From d97cc27f64f40c09c9fad4fb70fd76b846a47197 Mon Sep 17 00:00:00 2001
From: itlubber <1830611168@qq.com>
Date: Sun, 11 Aug 2024 15:17:28 +0800
Subject: [PATCH 2/2] add rule save method

---
 scorecardpipeline/rule.py | 22 ++++++++++++++++++++++
 1 file changed, 22 insertions(+)

diff --git a/scorecardpipeline/rule.py b/scorecardpipeline/rule.py
index ca83f1f..b246f4c 100644
--- a/scorecardpipeline/rule.py
+++ b/scorecardpipeline/rule.py
@@ -14,6 +14,7 @@
 from sklearn.metrics import f1_score, recall_score, accuracy_score, precision_score
 
 from .processing import feature_bin_stats, Combiner
+from .excel_writer import dataframe2excel
 
 
 def _get_context(X, feature_names):
@@ -404,3 +405,24 @@ def __invert__(self):
         r.result_ = np.logical_not(self.result())
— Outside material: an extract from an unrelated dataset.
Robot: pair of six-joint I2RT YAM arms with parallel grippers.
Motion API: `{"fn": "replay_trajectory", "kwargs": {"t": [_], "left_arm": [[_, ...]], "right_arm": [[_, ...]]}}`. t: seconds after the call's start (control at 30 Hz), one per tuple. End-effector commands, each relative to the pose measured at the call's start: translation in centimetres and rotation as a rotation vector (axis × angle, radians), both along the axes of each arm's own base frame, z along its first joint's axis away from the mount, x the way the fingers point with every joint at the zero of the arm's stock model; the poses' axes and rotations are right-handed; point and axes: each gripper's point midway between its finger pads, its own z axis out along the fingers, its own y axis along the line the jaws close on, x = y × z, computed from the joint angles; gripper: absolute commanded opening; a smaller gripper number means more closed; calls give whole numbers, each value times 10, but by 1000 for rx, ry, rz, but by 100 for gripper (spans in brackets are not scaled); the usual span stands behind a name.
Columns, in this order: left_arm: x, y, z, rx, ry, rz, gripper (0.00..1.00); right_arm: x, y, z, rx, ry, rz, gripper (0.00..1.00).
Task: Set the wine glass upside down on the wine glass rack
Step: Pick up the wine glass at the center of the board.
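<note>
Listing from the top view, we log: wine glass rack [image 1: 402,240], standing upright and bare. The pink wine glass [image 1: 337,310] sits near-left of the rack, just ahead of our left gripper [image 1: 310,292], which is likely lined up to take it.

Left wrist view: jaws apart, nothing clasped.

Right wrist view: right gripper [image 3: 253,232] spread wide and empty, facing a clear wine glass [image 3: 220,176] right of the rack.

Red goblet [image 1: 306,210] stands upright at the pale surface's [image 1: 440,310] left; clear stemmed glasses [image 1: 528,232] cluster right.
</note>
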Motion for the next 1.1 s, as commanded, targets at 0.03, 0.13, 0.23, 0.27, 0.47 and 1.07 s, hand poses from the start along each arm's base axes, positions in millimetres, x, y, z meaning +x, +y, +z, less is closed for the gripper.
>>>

         r._state = RuleState.APPLIED
         return r
+
+    @staticmethod
+    def save(report, excel_writer, sheet_name=None, merge_column=None, percent_cols=None, condition_cols=None, custom_cols=None, custom_format="#,##0", color_cols=None, start_col=2, start_row=2, **kwargs):
+        """保存规则结果至excel中，参数与 https://scorecardpipeline.itlubber.art/scorecardpipeline.html#scorecardpipeline.dataframe2excel 一致
+        """
+        if merge_column:
+            merge_column = [c for c in report.columns if (isinstance(c, tuple) and c[-1] in merge_column) or (not isinstance(c, tuple) and c in merge_column)]
+        
+        if percent_cols:
+            percent_cols = [c for c in report.columns if (isinstance(c, tuple) and c[-1] in percent_cols) or (not isinstance(c, tuple) and c in percent_cols)]
+            
+        if condition_cols:
+            condition_cols = [c for c in report.columns if (isinstance(c, tuple) and c[-1] in condition_cols) or (not isinstance(c, tuple) and c in condition_cols)]
+        
+        if custom_cols:
+            custom_cols = [c for c in report.columns if (isinstance(c, tuple) and c[-1] in custom_cols) or (not isinstance(c, tuple) and c in custom_cols)]
+        
+        if color_cols:
+            color_cols = [c for c in report.columns if (isinstance(c, tuple) and c[-1] in color_cols) or (not isinstance(c, tuple) and c in color_cols)]
+        
+        dataframe2excel(report, excel_writer, sheet_name=sheet_name, merge_column=merge_column, percent_cols=percent_cols, condition_cols=condition_cols, custom_cols=custom_cols, custom_format=custom_format, color_cols=color_cols, start_col=start_col, start_row=start_row, **kwargs)